Task prompt
In the listing below, locate the line that contains "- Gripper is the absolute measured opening" and the line that contains "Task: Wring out". Restate word for word those two lines and every line between them, and nothing else.

Data extract

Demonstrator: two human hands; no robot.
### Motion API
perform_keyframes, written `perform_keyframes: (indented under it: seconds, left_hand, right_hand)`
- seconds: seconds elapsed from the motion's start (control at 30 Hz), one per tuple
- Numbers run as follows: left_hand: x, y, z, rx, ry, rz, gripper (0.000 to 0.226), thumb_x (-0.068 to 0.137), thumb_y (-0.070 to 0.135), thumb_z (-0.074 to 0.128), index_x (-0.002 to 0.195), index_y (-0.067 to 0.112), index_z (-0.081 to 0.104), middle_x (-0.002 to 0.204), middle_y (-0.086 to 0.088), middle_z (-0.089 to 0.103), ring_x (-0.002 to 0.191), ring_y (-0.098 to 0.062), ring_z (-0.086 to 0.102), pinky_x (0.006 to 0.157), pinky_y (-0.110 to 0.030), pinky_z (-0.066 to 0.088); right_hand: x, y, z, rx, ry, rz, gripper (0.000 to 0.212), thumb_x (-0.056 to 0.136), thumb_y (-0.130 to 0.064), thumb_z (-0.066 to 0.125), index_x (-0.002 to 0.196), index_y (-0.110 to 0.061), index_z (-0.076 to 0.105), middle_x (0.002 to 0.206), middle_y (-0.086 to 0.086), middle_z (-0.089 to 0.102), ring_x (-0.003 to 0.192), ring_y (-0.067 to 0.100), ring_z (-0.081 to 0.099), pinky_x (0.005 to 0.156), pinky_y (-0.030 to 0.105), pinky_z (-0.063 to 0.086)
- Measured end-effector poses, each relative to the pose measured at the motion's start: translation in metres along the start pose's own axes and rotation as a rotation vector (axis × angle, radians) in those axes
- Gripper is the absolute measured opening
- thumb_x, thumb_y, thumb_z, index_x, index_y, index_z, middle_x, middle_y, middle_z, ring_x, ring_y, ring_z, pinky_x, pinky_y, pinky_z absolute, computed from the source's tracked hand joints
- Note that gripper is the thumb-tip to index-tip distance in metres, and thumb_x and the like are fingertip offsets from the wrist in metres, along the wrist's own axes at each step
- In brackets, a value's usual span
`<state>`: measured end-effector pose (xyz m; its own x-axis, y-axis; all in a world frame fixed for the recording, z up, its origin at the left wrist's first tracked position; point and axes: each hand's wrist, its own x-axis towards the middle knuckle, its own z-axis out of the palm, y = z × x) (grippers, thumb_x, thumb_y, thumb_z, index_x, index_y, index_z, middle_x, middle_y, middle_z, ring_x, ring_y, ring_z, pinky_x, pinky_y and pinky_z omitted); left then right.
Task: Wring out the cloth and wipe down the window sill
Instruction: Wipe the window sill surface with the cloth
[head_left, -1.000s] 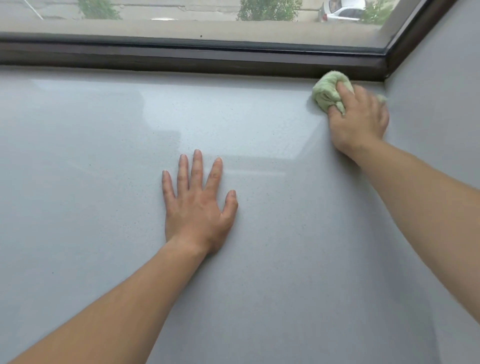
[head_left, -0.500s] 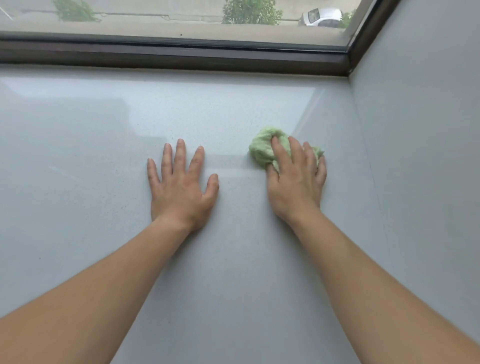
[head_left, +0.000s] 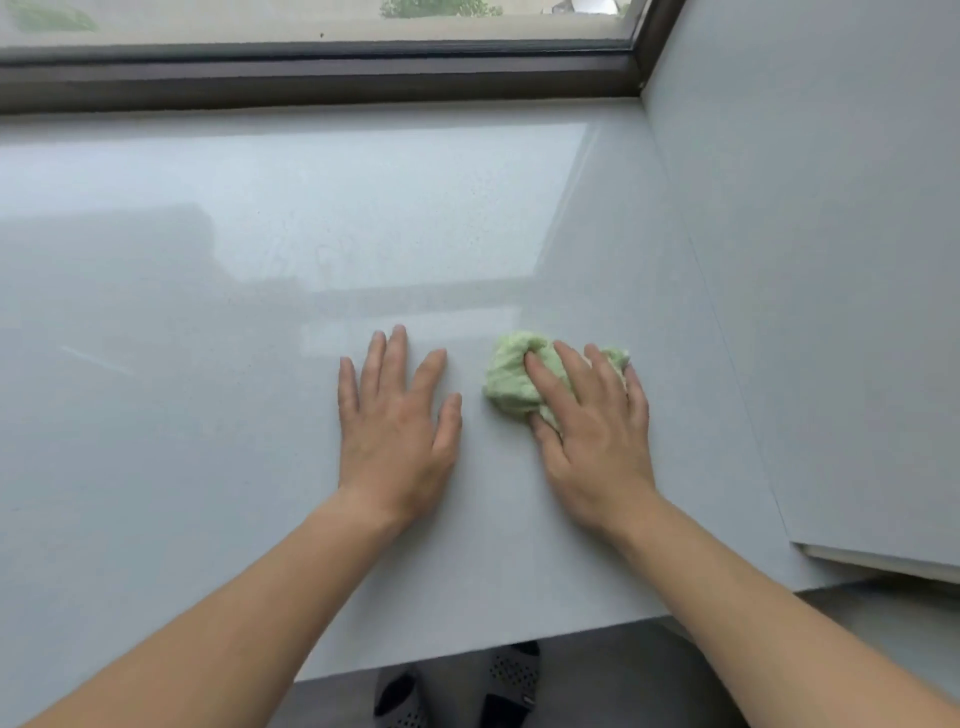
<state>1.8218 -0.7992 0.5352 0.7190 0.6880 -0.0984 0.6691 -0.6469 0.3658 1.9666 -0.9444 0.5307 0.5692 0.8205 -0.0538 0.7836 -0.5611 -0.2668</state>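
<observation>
A crumpled light green cloth (head_left: 511, 378) lies on the wide, glossy pale grey window sill (head_left: 260, 249). My right hand (head_left: 592, 436) presses down on it, fingers spread over its top, so the cloth's right part is hidden under the fingers. My left hand (head_left: 397, 426) lies flat on the sill just left of the cloth, palm down, fingers apart, holding nothing. A small gap separates its thumb from the cloth.
The dark window frame (head_left: 311, 78) runs along the back of the sill. A grey side wall (head_left: 810, 260) closes the sill on the right. The sill's front edge (head_left: 467, 657) is near me, with dark slippers (head_left: 457, 686) on the floor below.
My right hand has dragged the cloth from the far right corner by the frame back toward me, beside my left hand. The view has tilted down, showing the sill's front edge.
</observation>
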Motion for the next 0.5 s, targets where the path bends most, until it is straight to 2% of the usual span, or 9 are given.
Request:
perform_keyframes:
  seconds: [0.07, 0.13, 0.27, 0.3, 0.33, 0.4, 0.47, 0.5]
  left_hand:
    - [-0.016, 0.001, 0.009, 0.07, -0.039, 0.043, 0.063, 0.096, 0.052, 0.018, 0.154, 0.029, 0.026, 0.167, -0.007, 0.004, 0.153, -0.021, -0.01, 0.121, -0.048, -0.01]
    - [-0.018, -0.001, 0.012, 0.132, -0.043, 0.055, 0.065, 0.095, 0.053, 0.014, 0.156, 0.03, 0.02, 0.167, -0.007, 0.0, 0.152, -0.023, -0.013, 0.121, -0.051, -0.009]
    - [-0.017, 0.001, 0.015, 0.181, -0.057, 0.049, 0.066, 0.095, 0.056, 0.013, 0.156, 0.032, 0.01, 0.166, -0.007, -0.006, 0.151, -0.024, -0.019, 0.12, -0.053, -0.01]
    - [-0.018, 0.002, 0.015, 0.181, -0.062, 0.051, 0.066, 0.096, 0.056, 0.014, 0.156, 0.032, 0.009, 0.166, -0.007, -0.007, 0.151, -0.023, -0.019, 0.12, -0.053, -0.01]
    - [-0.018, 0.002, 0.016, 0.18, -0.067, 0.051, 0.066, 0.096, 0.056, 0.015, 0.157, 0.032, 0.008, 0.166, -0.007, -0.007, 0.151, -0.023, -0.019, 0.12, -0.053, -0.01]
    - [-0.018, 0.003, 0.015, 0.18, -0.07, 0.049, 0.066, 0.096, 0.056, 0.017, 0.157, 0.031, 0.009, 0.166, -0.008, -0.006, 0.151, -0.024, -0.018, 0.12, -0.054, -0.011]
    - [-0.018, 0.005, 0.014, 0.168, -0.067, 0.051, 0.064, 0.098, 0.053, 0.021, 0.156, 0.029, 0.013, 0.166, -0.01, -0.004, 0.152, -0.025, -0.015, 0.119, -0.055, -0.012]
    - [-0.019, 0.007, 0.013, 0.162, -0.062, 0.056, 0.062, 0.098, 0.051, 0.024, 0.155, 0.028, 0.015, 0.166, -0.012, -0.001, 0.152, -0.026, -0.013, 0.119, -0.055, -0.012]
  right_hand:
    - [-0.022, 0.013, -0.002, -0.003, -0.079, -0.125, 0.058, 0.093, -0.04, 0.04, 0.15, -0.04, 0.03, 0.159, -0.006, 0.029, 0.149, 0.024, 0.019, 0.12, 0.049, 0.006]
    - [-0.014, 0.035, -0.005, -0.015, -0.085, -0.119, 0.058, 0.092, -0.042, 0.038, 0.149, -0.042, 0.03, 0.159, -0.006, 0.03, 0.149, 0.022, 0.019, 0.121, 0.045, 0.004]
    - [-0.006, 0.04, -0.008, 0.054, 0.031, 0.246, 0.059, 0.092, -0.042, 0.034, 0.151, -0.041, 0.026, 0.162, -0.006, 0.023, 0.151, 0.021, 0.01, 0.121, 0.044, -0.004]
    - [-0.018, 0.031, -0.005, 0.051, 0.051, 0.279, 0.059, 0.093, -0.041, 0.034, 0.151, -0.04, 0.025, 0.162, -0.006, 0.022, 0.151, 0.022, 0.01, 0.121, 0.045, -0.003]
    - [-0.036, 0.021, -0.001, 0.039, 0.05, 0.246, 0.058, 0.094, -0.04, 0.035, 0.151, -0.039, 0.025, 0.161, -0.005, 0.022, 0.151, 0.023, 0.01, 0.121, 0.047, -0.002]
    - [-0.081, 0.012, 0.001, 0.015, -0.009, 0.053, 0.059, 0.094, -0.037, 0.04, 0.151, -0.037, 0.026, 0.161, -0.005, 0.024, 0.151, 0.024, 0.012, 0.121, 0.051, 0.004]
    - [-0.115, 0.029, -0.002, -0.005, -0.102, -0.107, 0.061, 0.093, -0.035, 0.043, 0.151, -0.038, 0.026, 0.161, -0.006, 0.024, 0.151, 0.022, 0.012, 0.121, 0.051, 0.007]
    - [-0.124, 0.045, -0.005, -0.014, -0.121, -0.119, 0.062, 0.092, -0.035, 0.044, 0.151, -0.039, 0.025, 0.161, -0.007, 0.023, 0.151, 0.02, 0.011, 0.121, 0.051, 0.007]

Answer space
- Gripper is the absolute measured opening
- thumb_x, thumb_y, thumb_z, index_x, index_y, index_z, middle_x, middle_y, middle_z, ring_x, ring_y, ring_z, pinky_x, pinky_y, pinky_z absolute, computed from the source's tracked hand joints
- Note that gripper is the thumb-tip to index-tip distance in metres, and thumb_x and the like are fingertip offsets from the wrist in metres, along the wrist's own axes at each step
- In brackets, a value's usual span
`<state>`: measured end-effector pose (xyz m; its own x-axis, y-axis; all in a world frame fixed for the recording, z up, its origin at the left wrist's first tracked position; point and axes: each hand's wrist, its own x-axis towards the middle knuckle, its own z-axis out of the palm, y = z × x) (grippers, thumb_x, thumb_y, thumb_z, index_x, index_y, index_z, middle_x, middle_y, middle_z, ring_x, ring_y, ring_z, pinky_x, pinky_y and pinky_z omitted); left then right.
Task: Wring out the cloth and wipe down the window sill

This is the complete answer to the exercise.